Requirement = From the listing that follows, count the lines including "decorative" and give the number alone.

Supplied material =

----------

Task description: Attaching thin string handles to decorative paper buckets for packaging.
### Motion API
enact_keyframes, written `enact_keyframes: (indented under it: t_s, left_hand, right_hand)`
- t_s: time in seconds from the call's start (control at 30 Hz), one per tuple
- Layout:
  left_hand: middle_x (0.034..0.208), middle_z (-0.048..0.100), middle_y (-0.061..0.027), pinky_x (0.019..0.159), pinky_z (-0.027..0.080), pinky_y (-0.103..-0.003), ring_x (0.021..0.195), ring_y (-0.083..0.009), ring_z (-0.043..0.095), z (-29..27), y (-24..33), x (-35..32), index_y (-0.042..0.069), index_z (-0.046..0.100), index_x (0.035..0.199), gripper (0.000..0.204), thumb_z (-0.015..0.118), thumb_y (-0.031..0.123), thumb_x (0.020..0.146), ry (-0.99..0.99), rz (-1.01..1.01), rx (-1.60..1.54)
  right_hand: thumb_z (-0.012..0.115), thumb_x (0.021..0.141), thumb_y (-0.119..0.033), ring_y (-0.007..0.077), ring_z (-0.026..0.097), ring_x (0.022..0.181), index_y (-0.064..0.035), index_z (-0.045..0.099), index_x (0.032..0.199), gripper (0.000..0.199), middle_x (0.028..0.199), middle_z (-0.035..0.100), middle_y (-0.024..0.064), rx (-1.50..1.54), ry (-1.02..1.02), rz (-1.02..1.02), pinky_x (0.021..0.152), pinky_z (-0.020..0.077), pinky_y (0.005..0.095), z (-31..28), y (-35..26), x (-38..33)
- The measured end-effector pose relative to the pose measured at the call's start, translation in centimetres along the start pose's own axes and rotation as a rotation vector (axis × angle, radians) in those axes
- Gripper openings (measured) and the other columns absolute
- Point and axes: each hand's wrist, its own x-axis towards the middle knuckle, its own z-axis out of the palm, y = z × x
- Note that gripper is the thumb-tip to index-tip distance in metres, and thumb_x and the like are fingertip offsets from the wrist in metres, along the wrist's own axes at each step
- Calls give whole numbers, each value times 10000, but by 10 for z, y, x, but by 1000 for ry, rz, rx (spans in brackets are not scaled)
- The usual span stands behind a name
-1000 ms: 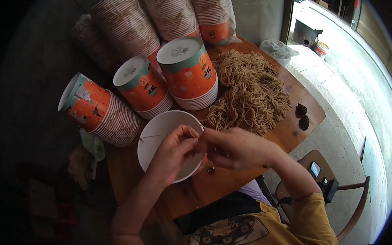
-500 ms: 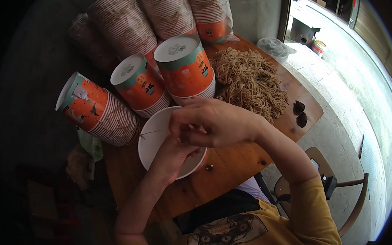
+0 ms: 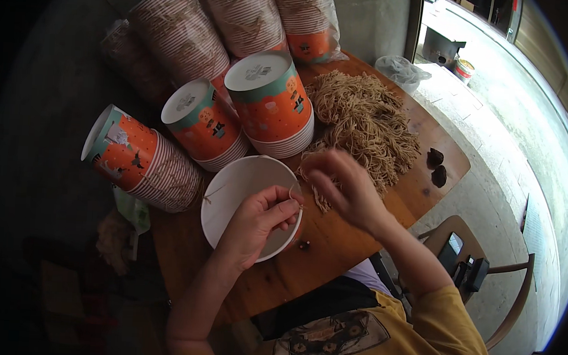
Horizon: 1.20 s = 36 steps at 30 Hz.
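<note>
A white paper bucket [image 3: 241, 188] lies on its side on the wooden table [image 3: 332, 244], its open mouth facing me. My left hand [image 3: 259, 221] rests over its rim and pinches a thin tan string that runs across the opening. My right hand [image 3: 344, 187] hovers just right of the bucket, fingers curled over the near edge of a heap of tan string pieces [image 3: 364, 124]; whether it holds one is unclear.
Stacks of orange patterned paper buckets [image 3: 272, 103] lie on the table's left and back, some wrapped in plastic. Two small dark objects [image 3: 436, 167] sit at the right edge. A wooden stool [image 3: 484, 278] with a phone stands to the right. A small dark bit [image 3: 304, 245] lies near the bucket.
My right hand has moved from over the bucket's rim to the right, onto the near edge of the string heap. My left hand stays at the bucket with the string.
</note>
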Motion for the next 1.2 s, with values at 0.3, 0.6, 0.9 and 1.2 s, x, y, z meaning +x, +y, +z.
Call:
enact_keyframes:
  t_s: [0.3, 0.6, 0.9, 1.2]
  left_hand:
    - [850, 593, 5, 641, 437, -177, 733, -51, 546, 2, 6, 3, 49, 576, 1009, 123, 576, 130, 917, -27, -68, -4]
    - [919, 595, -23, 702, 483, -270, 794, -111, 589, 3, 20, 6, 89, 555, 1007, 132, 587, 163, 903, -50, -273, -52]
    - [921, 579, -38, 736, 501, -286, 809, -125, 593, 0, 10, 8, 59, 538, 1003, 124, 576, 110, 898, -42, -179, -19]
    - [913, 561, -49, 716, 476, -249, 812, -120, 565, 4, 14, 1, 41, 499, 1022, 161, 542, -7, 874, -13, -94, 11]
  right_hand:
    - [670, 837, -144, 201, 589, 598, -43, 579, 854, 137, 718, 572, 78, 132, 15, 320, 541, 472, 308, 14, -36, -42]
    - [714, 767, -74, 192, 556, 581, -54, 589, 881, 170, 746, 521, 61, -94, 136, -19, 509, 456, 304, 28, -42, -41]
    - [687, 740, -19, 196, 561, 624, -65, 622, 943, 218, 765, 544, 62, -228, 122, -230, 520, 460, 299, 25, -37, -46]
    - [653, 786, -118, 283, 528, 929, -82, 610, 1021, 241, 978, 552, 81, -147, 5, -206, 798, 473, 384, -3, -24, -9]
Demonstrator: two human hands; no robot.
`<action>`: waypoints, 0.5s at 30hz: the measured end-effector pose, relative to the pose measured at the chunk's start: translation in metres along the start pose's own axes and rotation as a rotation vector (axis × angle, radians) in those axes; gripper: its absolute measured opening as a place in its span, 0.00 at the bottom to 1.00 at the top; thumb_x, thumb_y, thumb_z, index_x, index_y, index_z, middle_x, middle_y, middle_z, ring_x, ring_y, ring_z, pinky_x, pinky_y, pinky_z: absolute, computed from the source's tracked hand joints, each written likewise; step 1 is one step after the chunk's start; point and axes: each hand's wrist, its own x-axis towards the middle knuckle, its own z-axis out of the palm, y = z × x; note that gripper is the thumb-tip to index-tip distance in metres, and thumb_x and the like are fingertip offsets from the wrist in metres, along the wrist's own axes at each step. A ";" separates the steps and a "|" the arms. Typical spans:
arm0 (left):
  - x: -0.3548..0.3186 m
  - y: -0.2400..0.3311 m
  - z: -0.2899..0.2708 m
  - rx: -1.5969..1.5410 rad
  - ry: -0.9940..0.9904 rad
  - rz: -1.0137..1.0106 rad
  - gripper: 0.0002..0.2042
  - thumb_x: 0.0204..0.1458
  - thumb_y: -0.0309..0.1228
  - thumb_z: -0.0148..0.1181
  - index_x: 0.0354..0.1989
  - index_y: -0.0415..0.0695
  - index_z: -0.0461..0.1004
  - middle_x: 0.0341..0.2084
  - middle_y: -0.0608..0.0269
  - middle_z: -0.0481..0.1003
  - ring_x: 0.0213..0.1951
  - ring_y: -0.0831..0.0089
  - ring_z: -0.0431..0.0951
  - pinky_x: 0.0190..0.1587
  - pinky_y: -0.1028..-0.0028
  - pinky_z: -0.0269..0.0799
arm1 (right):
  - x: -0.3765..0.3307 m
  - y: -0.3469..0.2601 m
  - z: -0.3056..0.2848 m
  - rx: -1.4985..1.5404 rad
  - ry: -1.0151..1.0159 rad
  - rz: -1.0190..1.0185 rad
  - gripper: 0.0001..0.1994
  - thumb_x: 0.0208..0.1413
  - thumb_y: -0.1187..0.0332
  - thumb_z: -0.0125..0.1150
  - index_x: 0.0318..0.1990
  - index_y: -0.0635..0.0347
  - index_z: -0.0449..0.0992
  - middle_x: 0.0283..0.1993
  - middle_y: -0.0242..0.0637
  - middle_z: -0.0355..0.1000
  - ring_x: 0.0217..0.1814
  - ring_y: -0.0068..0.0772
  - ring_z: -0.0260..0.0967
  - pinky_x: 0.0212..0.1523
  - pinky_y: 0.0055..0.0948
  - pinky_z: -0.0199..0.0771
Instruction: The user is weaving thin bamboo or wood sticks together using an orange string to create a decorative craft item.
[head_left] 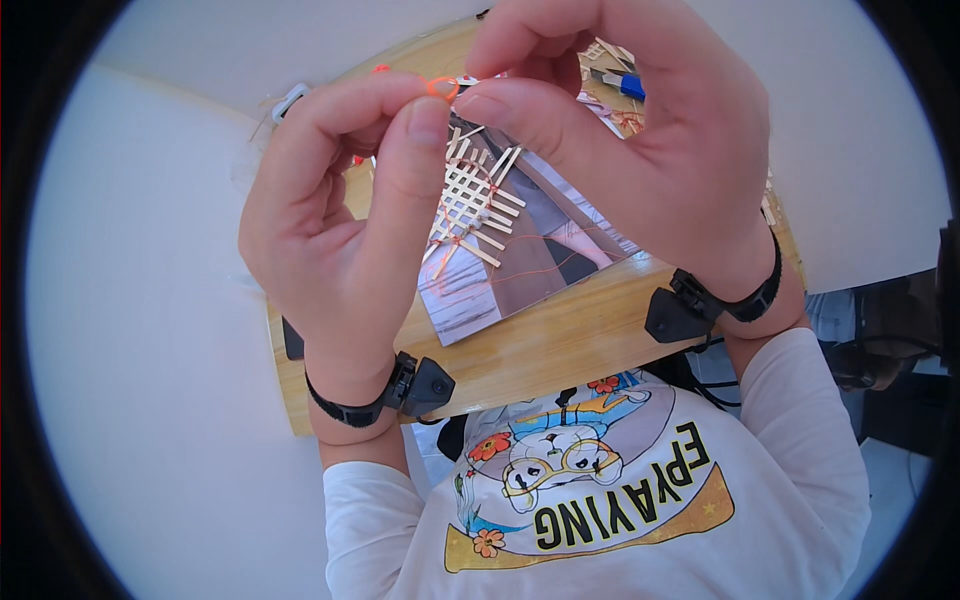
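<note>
High above the table, my left hand [345, 190] pinches a small orange loop [443, 88], perhaps of thread, between thumb and forefinger. Close beside it, the thumb and forefinger of my right hand [620, 130] come together at the loop's right side; whatever lies between them is too small to make out. Below both hands sits an open lattice of woven pale strips [470, 190], with orange thread wound along its edges. Loose orange thread [545, 240] trails from the lattice to the right, across a glossy printed sheet [520, 285].
A wooden table [530, 350] carries the sheet. Beyond my right hand lie a blue-handled craft knife [628, 86] and more pale strips with orange thread [628, 122]. A dark flat object [292, 340] shows at the table's left edge. Cables hang at the right.
</note>
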 end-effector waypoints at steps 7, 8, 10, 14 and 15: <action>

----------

Task answer = 2